### GOAL OF THE EXERCISE
Transcribe all of the data, leaving nothing out and changing nothing.

### STORED DATA
::::::::
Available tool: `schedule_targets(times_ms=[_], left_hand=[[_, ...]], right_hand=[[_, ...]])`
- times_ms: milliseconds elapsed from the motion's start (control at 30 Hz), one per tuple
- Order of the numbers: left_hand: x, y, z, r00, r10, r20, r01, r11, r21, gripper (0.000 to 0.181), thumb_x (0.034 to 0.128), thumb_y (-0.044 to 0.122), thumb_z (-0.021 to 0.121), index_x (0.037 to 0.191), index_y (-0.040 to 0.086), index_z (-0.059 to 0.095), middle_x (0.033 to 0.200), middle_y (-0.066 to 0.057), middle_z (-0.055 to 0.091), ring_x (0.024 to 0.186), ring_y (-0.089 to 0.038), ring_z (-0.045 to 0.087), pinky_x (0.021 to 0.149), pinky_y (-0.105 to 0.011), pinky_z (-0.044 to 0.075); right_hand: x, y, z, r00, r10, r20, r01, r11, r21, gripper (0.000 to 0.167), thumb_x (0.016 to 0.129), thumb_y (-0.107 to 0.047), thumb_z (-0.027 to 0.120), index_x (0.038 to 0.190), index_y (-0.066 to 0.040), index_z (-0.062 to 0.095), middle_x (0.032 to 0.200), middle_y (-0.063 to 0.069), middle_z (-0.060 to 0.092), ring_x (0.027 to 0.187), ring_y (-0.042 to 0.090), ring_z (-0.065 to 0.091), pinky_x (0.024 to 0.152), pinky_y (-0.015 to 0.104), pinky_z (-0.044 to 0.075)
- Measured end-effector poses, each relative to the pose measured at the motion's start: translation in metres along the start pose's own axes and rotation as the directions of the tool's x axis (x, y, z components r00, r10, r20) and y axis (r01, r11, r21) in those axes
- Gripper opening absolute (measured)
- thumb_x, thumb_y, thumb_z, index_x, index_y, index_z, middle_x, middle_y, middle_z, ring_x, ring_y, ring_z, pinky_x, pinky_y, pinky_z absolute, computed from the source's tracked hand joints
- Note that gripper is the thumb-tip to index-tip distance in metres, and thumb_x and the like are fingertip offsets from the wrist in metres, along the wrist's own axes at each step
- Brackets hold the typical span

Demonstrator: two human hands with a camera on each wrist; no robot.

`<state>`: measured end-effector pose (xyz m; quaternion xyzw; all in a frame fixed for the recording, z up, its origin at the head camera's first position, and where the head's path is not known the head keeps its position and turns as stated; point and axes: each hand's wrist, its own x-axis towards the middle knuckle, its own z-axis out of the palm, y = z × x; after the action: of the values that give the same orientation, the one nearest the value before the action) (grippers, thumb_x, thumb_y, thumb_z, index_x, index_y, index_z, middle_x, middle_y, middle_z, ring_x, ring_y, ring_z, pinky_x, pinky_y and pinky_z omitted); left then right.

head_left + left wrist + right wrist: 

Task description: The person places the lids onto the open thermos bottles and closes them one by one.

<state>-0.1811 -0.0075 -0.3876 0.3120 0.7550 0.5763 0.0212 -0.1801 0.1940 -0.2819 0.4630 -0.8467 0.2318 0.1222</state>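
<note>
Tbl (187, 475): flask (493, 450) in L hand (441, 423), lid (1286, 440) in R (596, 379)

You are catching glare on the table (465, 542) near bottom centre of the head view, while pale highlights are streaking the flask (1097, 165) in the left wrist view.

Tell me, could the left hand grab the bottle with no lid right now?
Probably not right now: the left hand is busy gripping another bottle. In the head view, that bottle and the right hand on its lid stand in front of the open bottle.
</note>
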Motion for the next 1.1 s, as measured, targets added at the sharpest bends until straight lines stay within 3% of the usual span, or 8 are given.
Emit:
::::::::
### RESULT OF THIS TASK
Available tool: `schedule_targets(times_ms=[_], left_hand=[[_, ...]], right_hand=[[_, ...]])`
- times_ms: milliseconds elapsed from the motion's start (control at 30 Hz), one per tuple
- Order of the numbers: left_hand: x, y, z, r00, r10, r20, r01, r11, r21, gripper (0.000 to 0.181), thumb_x (0.034 to 0.128), thumb_y (-0.044 to 0.122), thumb_z (-0.021 to 0.121), index_x (0.037 to 0.191), index_y (-0.040 to 0.086), index_z (-0.059 to 0.095), middle_x (0.033 to 0.200), middle_y (-0.066 to 0.057), middle_z (-0.055 to 0.091), ring_x (0.024 to 0.186), ring_y (-0.089 to 0.038), ring_z (-0.045 to 0.087), pinky_x (0.021 to 0.149), pinky_y (-0.105 to 0.011), pinky_z (-0.044 to 0.075); right_hand: x, y, z, r00, r10, r20, r01, r11, r21, gripper (0.000 to 0.167), thumb_x (0.016 to 0.129), thumb_y (-0.107 to 0.047), thumb_z (-0.027 to 0.120), index_x (0.038 to 0.190), index_y (-0.066 to 0.040), index_z (-0.062 to 0.095), middle_x (0.032 to 0.200), middle_y (-0.063 to 0.069), middle_z (-0.060 to 0.092), ring_x (0.027 to 0.187), ring_y (-0.042 to 0.090), ring_z (-0.065 to 0.091), pinky_x (0.024 to 0.152), pinky_y (-0.015 to 0.104), pinky_z (-0.044 to 0.075)
- Measured end-effector poses, each relative to the pose measured at the motion's start: translation in metres along the start pose's own axes and rotation as the directions of the tool's x axis (x, y, z components r00, r10, r20) and y axis (r01, r11, r21) in those axes
- Gripper opening absolute (measured)
- thumb_x, thumb_y, thumb_z, index_x, index_y, index_z, middle_x, middle_y, middle_z, ring_x, ring_y, ring_z, pinky_x, pinky_y, pinky_z absolute, computed from the source's tracked hand joints
- Note that gripper is the thumb-tip to index-tip distance in metres, and thumb_x and the like are fingertip offsets from the wrist in metres, along the wrist's own axes at each step
- Brackets hold the typical span

Demonstrator: two human hands with a camera on each wrist; no robot.

`<state>`: measured end-effector pose (xyz m; quaternion xyzw; all in a frame fixed for the recording, z up, its origin at the head camera's first position, and where the head's path is not known the head keeps its position and turns as stated; point and axes: each hand's wrist, its own x-axis towards the middle knuckle, its own z-axis out of the palm, y = z × x; after the action: of the values that give the same orientation, the one nearest the value before the action) (grippers, thumb_x, thumb_y, thumb_z, index_x, index_y, index_z, middle_x, middle_y, middle_z, ring_x, ring_y, ring_z, pinky_x, pinky_y and pinky_z omitted); left then right.

head_left + left wrist + right wrist: 

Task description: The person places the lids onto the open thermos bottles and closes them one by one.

<state>-0.1811 -0.0075 -0.3876 0.3120 0.7550 0.5763 0.0212 -0.1801 0.1940 -0.2819 0.4630 -0.8467 0.2318 0.1222</state>
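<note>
Tbl (187, 475): flask (493, 450) in L hand (441, 423), lid (1286, 440) in R (596, 379)

You are catching glare on the table (465, 542) near bottom centre of the head view, while pale highlights are streaking the flask (1097, 165) in the left wrist view.

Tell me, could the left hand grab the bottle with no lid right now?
Probably not right now: the left hand is busy gripping another bottle. In the head view, that bottle and the right hand on its lid stand in front of the open bottle.
</note>
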Motion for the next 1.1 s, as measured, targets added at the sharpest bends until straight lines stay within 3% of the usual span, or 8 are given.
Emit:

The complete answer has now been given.